■ Exercise details
Write out, word for word, every line in the data below from the one containing "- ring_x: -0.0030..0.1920" to the one containing "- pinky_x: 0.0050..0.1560", both of them included.

────────────────────

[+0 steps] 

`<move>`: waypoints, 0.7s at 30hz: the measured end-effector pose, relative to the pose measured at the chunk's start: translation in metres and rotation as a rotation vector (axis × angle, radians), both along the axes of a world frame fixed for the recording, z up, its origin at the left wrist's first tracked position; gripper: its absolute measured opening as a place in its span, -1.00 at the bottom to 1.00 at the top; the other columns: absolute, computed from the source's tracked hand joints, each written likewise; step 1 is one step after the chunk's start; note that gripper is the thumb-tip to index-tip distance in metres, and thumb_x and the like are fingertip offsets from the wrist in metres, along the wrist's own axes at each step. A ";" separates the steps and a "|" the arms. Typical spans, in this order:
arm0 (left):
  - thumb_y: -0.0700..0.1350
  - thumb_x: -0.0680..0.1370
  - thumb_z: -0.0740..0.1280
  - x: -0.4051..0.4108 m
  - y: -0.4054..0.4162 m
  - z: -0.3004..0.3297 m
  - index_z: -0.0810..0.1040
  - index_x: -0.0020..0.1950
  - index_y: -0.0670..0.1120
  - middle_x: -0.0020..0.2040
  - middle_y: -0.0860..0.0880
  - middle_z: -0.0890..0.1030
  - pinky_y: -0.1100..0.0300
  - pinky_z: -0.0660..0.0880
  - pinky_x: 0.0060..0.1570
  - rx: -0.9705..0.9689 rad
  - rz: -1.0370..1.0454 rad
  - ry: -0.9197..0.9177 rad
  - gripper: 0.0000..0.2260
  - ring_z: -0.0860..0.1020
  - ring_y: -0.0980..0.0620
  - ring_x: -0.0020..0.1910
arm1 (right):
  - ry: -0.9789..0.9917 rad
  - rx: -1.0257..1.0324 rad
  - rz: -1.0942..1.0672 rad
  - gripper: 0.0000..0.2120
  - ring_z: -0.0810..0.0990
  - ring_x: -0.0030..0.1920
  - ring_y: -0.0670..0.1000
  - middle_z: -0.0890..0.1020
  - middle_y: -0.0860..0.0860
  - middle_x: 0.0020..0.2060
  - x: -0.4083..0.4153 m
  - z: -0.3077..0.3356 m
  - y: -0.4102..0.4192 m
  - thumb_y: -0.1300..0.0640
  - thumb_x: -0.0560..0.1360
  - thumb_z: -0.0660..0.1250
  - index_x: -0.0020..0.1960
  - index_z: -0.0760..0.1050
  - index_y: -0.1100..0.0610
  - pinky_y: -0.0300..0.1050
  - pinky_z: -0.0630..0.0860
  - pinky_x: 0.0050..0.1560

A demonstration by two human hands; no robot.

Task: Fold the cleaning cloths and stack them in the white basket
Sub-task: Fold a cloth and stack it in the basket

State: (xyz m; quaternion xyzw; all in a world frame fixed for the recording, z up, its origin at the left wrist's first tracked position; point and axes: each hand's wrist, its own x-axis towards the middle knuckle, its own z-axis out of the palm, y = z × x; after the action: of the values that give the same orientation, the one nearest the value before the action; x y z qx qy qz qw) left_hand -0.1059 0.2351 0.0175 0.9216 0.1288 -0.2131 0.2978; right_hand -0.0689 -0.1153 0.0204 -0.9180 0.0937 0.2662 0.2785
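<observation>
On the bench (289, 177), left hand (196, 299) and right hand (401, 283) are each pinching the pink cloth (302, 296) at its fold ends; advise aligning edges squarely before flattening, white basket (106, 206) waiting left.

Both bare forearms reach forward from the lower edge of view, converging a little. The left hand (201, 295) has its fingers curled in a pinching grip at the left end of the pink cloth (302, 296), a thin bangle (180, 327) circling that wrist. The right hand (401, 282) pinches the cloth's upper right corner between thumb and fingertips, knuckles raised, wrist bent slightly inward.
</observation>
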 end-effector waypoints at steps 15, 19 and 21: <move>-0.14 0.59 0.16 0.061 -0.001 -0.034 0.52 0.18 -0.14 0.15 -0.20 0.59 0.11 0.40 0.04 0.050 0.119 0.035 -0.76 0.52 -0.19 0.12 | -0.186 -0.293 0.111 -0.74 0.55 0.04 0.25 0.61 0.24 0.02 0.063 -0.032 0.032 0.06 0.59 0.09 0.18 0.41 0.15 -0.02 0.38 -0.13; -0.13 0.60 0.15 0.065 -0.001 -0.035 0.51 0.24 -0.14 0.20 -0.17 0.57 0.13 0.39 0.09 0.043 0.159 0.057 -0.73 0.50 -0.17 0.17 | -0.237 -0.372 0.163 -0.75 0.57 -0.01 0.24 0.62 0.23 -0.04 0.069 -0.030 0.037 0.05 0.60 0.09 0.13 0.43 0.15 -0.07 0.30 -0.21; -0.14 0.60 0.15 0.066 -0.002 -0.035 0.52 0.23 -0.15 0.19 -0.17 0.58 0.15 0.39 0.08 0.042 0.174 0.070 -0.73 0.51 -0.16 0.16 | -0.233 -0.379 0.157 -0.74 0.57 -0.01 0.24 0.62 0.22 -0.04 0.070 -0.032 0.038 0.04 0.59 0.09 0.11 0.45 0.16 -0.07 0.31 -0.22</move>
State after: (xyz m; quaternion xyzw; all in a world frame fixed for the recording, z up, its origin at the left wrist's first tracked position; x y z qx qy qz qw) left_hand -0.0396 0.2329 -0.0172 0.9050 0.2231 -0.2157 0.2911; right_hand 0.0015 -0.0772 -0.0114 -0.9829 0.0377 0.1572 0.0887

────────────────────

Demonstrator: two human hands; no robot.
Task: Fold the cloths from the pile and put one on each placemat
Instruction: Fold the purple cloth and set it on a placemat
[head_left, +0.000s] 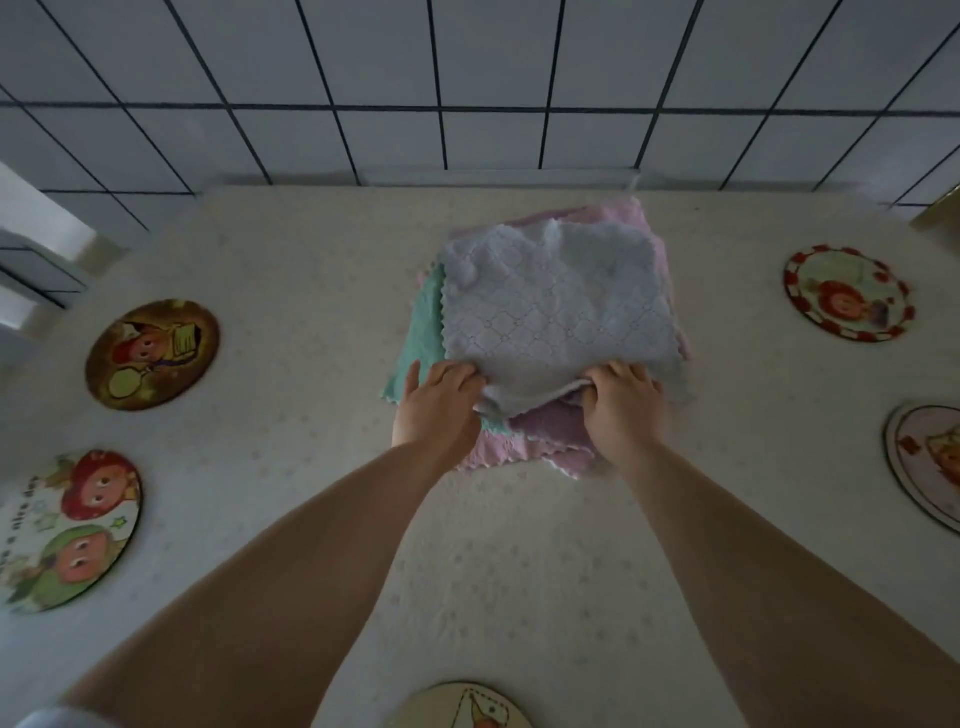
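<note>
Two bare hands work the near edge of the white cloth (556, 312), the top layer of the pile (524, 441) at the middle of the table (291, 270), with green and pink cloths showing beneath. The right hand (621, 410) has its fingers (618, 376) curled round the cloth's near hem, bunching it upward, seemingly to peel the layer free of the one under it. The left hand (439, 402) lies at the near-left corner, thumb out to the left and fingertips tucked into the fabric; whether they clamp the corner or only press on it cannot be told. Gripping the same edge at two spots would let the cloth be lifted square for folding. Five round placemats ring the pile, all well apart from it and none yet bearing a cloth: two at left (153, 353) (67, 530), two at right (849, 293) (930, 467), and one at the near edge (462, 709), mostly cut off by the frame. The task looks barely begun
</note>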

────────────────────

■ Task solution
  - ring_x: -0.0030..0.1920
  - ring_y: -0.0670..0.1000
  - middle_z: -0.0890..0.1020
  - middle_y: -0.0860..0.0860
  - middle_x: 0.0020..0.2060
  - x: -0.4083..0.4153 m
  - z: -0.3077..0.3356 m
  - y: -0.4102..0.4192 m
  - thumb_y: -0.1300..0.0640
  - thumb_x: -0.0560..0.1360
  - thumb_z: -0.0660..0.1250
  - index_x: -0.0020..0.1960
  - index_z: -0.0760..0.1050
  - index_y: -0.1100..0.0610
  - pinky_y: -0.0300..0.1050
  - pinky_z: -0.0630..0.0860
  - pinky_x: 0.0050..0.1560

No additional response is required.